Stewart began with the positives, noting that supporters of the Confederate flag's removal include those attached to the older generation. Paul Thurmond, a South Carolina State Senator and the son of staunch segregationist Strom Thurmond, is among those advocating for the flag's removal. "That's like if Kool-Aid Man's son took to the floor of the Senate to give a lecture on the importance of wall preservation," Stewart cracked.
Elsewhere, retailers such as Target, Sears, eBay, Amazon and even Etsy have vowed to stop selling Confederate flag merchandise, a move ostensibly prompted by Walmart's decision to do the same. But one progressive step doesn't negate the corporate behemoth's history of questionable practices; and Walmart CEO Doug McMillon's surprise that Confederate flag merchandise appeared on store shelves was plenty to elicit Stewart's New Jersey wise-guy voice.

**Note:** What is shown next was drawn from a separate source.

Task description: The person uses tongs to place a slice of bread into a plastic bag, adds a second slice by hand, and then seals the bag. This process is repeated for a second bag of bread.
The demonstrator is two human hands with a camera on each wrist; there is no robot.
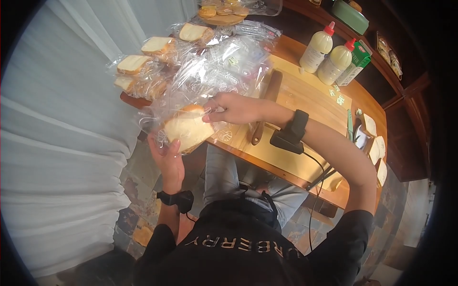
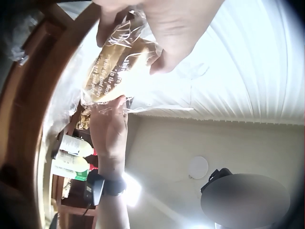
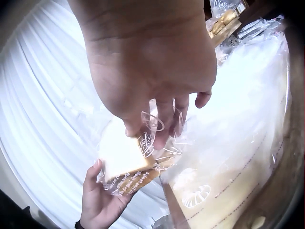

"'I mean, look, I knew we sold cheap guns, really cheap — to anybody,'" Stewart mocked. "'Tremendous stopping power. You come to Walmart and buy some of those guns, you could have a hell of a standoff. My point is this: I didn't know you could get them with the stars and bars holster. That sends a very dangerous message."'
Of course, there are still many who want to preserve the flag, but Stewart picked apart their fear-mongering, including an especially deft dismantling of one man's claim that doing away with the Confederate flag would be akin to Stalinism. As for the long held "heritage not hate," argument, Stewart noted the heritage being defended is one of fighting against the United States for slavery.
Stewart ended the segment with a reminder that removing the Confederate flag is "a small part of a much larger problem. Ideally this debate is only the start of a longer conversation addressing the kind of institutional and systemic racism that we have yet to disassemble, that continues to this very day."